● INSTRUCTIONS TO FOLLOW
Determine how many lines in the records hold "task", and give that number with nothing added.
(RECORDS PROVIDED)
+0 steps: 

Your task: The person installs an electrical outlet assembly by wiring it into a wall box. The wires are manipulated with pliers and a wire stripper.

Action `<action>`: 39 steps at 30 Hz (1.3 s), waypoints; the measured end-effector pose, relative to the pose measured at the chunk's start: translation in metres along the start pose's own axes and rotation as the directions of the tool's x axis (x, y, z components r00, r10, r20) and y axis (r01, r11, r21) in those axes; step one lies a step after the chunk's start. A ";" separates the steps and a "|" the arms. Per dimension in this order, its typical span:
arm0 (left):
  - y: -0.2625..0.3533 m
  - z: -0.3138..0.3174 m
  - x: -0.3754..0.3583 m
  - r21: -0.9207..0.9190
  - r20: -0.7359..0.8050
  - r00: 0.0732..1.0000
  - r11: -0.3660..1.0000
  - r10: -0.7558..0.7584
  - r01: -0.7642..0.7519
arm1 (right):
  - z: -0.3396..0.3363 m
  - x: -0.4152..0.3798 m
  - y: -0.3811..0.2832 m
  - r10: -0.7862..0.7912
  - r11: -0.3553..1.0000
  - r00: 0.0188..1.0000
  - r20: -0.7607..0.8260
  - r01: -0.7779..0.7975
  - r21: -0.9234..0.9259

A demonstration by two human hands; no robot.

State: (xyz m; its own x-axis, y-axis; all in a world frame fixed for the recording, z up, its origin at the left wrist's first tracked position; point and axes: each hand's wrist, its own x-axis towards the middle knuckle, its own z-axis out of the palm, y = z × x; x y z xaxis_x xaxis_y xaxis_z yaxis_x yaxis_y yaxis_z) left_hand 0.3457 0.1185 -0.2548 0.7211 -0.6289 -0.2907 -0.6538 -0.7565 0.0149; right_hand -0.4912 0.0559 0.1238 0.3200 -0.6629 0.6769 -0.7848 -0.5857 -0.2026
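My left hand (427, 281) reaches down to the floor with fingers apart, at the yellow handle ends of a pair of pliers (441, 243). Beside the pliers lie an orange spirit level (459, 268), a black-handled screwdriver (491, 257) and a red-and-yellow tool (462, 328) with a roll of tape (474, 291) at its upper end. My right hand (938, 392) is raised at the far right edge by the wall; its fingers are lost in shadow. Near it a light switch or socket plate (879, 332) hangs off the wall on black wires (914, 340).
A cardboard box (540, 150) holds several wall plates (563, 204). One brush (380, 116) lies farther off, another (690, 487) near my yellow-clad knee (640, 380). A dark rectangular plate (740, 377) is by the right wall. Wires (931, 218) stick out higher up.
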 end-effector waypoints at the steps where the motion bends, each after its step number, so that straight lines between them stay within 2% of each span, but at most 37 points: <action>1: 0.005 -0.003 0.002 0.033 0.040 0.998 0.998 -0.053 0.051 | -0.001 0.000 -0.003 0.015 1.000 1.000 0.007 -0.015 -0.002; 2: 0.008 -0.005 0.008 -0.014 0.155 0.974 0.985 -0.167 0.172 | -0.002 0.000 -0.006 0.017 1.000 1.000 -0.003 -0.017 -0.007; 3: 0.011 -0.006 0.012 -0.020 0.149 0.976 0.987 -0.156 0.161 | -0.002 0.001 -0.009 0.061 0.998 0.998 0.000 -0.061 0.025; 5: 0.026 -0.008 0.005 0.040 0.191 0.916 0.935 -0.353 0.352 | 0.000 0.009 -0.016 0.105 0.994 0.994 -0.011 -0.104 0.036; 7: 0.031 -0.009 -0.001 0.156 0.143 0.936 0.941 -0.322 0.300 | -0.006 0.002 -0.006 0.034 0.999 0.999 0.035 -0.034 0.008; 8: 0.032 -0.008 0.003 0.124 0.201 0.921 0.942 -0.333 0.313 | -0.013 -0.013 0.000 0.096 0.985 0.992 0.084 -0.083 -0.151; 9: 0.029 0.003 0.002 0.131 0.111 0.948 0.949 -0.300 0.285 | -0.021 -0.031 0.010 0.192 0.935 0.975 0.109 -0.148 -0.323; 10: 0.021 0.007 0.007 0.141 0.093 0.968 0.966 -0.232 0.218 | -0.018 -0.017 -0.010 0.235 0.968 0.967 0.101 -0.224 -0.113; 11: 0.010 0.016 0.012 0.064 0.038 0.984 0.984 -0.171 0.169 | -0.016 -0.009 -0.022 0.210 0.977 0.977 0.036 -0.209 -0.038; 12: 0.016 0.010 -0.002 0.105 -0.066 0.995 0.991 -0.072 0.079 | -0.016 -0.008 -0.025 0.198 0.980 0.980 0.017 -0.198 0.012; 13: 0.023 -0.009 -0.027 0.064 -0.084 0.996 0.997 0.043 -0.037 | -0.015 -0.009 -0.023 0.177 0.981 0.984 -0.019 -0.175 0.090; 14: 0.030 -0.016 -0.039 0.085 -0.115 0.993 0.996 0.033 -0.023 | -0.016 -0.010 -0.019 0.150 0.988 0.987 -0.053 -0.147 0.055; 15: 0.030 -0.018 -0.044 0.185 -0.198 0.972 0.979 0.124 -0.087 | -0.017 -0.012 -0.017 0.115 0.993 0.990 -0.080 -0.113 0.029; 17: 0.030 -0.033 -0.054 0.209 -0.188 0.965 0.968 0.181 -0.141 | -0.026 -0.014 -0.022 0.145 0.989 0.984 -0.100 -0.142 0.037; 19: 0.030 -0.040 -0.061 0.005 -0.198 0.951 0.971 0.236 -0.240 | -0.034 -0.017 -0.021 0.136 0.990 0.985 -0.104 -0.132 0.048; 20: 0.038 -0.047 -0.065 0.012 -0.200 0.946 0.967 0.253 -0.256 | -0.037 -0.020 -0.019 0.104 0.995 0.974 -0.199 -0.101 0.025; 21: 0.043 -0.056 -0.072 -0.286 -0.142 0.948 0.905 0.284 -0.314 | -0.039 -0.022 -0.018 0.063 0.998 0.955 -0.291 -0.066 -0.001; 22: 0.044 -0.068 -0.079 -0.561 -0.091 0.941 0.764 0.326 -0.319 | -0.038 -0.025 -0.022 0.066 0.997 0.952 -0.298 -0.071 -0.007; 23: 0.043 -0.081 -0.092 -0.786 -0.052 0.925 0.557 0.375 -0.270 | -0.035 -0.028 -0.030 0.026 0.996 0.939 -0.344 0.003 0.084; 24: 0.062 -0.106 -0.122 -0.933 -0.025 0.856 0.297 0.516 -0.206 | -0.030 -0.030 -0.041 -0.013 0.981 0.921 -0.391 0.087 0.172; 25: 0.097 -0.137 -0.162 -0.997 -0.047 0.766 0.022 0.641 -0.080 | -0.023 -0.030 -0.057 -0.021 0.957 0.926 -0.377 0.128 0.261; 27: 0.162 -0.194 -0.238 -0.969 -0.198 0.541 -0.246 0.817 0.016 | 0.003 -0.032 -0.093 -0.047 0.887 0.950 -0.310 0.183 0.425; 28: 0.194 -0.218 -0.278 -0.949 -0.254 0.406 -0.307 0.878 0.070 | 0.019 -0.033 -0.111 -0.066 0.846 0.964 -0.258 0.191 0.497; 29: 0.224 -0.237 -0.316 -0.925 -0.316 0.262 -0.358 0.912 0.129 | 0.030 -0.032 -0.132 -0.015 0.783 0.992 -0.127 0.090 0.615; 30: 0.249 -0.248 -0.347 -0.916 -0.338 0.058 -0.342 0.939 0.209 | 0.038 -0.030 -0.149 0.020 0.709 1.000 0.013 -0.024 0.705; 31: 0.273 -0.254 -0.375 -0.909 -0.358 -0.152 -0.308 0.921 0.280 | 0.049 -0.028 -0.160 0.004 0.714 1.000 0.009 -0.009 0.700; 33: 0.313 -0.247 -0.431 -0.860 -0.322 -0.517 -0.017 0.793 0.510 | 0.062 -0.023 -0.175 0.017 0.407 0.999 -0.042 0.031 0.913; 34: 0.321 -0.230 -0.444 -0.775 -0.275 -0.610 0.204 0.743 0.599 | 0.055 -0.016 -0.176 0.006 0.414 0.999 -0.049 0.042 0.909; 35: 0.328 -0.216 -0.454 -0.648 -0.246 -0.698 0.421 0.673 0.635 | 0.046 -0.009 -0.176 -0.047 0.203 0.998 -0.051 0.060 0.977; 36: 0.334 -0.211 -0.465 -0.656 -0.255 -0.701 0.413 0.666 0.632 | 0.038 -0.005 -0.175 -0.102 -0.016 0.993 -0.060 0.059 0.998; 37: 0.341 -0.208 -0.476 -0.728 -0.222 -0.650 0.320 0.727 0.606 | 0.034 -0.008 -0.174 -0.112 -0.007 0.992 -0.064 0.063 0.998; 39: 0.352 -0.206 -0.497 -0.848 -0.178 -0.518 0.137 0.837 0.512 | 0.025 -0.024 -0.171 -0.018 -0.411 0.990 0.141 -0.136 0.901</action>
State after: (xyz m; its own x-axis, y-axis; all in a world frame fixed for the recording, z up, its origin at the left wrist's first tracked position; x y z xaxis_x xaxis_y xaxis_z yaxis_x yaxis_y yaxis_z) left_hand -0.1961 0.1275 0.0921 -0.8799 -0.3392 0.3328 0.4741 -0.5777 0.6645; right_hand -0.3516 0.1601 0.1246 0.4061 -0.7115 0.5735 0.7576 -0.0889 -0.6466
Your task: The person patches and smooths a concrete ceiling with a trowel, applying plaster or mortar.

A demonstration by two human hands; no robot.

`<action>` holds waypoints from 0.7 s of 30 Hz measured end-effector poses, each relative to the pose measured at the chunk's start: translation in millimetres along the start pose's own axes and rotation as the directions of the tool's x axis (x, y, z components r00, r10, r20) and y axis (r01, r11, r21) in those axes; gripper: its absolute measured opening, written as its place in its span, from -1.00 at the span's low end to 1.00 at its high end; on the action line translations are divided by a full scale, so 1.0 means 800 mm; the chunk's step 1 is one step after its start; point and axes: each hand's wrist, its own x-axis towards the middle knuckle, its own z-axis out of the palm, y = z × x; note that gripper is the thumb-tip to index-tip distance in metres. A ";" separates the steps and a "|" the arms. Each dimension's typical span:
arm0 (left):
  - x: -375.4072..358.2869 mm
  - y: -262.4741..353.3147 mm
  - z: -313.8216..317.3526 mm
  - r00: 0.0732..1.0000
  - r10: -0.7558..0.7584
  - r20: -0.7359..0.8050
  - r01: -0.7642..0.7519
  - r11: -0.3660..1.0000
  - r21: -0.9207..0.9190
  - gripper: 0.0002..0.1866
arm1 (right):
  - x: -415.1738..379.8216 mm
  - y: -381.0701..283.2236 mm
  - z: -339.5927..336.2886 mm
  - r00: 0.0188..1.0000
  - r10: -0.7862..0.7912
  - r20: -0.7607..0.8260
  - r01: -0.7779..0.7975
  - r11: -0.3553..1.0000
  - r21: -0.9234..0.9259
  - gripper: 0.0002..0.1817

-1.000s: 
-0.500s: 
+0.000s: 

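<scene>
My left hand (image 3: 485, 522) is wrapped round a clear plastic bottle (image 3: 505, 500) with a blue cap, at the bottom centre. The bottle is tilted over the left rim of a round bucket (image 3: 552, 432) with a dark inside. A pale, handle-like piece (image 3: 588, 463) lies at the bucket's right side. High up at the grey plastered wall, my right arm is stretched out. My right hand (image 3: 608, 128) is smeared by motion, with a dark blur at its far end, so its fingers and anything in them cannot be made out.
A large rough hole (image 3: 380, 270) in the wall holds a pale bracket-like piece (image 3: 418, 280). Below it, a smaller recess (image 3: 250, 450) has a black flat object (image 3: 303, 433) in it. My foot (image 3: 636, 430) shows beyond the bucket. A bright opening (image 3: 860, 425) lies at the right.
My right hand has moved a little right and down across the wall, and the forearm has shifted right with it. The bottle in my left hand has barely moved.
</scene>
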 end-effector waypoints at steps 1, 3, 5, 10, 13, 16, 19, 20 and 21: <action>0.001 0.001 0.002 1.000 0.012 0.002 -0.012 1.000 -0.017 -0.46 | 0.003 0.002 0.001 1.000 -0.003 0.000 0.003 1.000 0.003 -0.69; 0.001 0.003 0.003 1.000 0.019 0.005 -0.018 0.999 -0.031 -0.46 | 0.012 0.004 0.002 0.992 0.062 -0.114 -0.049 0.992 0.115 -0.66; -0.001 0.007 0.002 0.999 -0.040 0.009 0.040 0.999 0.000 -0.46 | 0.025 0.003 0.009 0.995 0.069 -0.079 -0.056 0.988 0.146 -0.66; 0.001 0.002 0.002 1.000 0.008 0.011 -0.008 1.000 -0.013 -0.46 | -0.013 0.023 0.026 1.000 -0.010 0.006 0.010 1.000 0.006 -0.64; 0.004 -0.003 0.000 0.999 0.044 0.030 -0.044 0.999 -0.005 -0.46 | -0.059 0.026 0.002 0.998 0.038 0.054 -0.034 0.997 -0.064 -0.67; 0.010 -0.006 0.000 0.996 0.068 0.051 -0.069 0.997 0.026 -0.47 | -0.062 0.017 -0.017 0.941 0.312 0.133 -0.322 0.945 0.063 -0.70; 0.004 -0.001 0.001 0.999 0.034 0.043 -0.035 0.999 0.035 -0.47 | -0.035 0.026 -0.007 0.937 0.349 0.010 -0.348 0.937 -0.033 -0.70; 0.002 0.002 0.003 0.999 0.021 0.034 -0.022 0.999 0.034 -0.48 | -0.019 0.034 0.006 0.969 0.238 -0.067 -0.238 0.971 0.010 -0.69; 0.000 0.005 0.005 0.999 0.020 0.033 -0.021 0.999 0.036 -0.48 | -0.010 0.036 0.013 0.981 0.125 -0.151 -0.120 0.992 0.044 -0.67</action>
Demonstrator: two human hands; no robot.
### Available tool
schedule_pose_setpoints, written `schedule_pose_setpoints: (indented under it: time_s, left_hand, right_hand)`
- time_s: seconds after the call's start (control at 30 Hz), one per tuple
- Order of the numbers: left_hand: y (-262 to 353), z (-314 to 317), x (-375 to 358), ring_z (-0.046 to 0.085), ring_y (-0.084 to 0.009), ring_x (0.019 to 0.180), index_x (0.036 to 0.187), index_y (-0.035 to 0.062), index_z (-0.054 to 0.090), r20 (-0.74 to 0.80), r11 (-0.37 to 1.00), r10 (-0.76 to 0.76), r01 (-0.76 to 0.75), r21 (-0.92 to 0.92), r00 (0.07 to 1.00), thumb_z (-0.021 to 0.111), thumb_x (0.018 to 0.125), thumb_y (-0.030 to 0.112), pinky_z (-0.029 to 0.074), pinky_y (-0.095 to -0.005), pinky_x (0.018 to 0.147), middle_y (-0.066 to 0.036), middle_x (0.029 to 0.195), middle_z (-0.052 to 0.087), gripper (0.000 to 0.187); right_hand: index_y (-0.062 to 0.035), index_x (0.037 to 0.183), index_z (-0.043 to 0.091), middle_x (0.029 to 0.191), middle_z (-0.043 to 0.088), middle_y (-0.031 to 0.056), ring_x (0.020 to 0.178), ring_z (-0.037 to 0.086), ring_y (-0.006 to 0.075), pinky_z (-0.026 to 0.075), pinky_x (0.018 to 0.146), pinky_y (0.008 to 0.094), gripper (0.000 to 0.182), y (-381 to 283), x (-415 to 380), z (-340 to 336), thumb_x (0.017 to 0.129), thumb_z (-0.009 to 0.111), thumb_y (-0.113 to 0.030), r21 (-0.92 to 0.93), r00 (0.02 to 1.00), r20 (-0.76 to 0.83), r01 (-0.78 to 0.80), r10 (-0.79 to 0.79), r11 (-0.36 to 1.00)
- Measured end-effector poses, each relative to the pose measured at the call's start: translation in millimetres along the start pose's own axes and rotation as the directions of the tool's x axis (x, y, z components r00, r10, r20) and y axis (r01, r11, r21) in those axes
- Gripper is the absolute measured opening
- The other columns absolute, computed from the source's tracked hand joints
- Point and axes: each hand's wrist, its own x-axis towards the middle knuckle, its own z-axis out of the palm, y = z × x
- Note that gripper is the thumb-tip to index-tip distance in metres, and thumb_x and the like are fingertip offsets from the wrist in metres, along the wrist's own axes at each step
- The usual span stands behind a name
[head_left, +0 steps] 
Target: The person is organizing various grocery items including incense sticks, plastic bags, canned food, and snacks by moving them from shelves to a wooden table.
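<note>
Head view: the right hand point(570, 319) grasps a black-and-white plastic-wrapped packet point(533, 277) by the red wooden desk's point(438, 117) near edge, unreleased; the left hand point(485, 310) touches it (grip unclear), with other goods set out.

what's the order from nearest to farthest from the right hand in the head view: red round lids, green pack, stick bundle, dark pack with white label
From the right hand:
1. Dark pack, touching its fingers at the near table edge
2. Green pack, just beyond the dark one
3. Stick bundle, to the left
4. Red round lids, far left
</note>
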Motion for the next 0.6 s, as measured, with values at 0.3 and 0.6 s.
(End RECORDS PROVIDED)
● YOUR SOLUTION
2